Пока Олька одевалась, медсестра без интереса посмотрела на термометр, стряхнула его и сунула обратно в банку.
Должно быть, Богу надоело слушать, как Олька клянчит по мелочам, и он подогрел докторский градусник еще на две десятых, потому что врачиха опять заговорила о миндалинах. Пора, пора удалять. Ангина дает осложнения, это опасно. Однако в ее голосе опасения слышно не было – или просто хотелось договорить о том, который дразнил гусей, хоть его предупреждали.
День был ветреный, и печка разгорелась быстро. Озноб не проходил, хотя она натянула на платье толстый свитер. Хотелось послушаться врачиху и забраться под одеяло («ангину надо вылеживать»), но тогда не почитаешь подпольную литературу, и получится, что горло болит совершенно зря.

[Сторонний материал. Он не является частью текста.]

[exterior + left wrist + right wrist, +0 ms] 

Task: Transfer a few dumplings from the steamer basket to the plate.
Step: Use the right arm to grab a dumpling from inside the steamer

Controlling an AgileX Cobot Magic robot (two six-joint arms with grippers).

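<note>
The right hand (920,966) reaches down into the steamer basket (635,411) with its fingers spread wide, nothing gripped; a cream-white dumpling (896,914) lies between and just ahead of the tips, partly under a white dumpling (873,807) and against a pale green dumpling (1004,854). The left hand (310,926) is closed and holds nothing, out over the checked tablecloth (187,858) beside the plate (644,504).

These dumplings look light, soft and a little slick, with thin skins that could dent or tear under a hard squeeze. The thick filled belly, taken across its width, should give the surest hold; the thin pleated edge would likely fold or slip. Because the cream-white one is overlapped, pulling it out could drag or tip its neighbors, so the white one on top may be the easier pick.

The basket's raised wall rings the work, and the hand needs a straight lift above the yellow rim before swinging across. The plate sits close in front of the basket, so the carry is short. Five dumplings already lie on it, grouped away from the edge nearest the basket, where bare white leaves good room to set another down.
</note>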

Подпольная литература хранилась под шкафом в прихожей и должна была бы называться подшкафной, но Олька предпочитала слово «подпольная» – или «нелегальная», как говорили про листовки, которые революционеры печатали на гектографах. Сколько помнила, никто, кроме нее, под шкаф не заглядывал, да и сама она случайно наткнулась на эти сокровища, когда искала затерявшийся Ленечкин мячик. Мячик нашелся, а заодно Олька выгребла много свалявшейся пыли, рваные кеды, собранный гармошкой носок, тусклый леденец, гайку и надкушенную сушку. Все было щедро укутано войлоком пыли. Кочерга уперлась не в стенку, а остановилась на полпути, уткнувшись во что-то плотное. Находка, правда, мало походила на революционные листовки: кочерга выволокла один за другим три толстенных тома. Первый совсем не претендовал на нелегальность: на твердом и толстом, как дверь, синем переплете выпуклыми буквами было написано: «Сочиненія М. Ю. Лермонтова». Две других были похожи друг на друга тусклым золотом столь же толстых, как на Лермонтове, обложек. Их с полным правом можно было отнести к нелегальной литературе, потому что в библиотеке не встречались никогда. Одна называлась «Нива», другая – «Мужчина и женщина». Только у бабушки и у крестных Олька видела книги с такими тонкими, воскового цвета, страницами, где картинки были переложены папиросной бумагой.
Если бы Сержант не застукал ее в прошлый раз на захватывающей главе «Гермафродитъ», ничего бы не случилось. Но случился скандал, и не из-за гермафродита вовсе, а оттого, что картошка кончилась, и Сержант с матерью орали в два голоса, что как всякую похабщину читать, так пожалуйста, а как вовремя картошки купить, так ее не допросишься, будто кто-то просил, и вообще откуда ей знать, что картошки нет. Сержант грозился выкинуть «Мужчину и женщину», но не только не выкинул, а с интересом листал, когда Олька вернулась из магазина с этой чертовой картошкой. К счастью, это было как раз перед ноябрьскими, оркестр готовился к параду, поэтому Сержант подолгу задерживался на репетициях, и Олька, подумав, отправила «похабщину» на прежнее место под шкафом. Лермонтова старательно обтерла и поставила на книжную полку, в самый низ. «Ниву» вперемежку с «Мужчиной и женщиной» читала, когда никого не было дома; потом убирала под шкаф.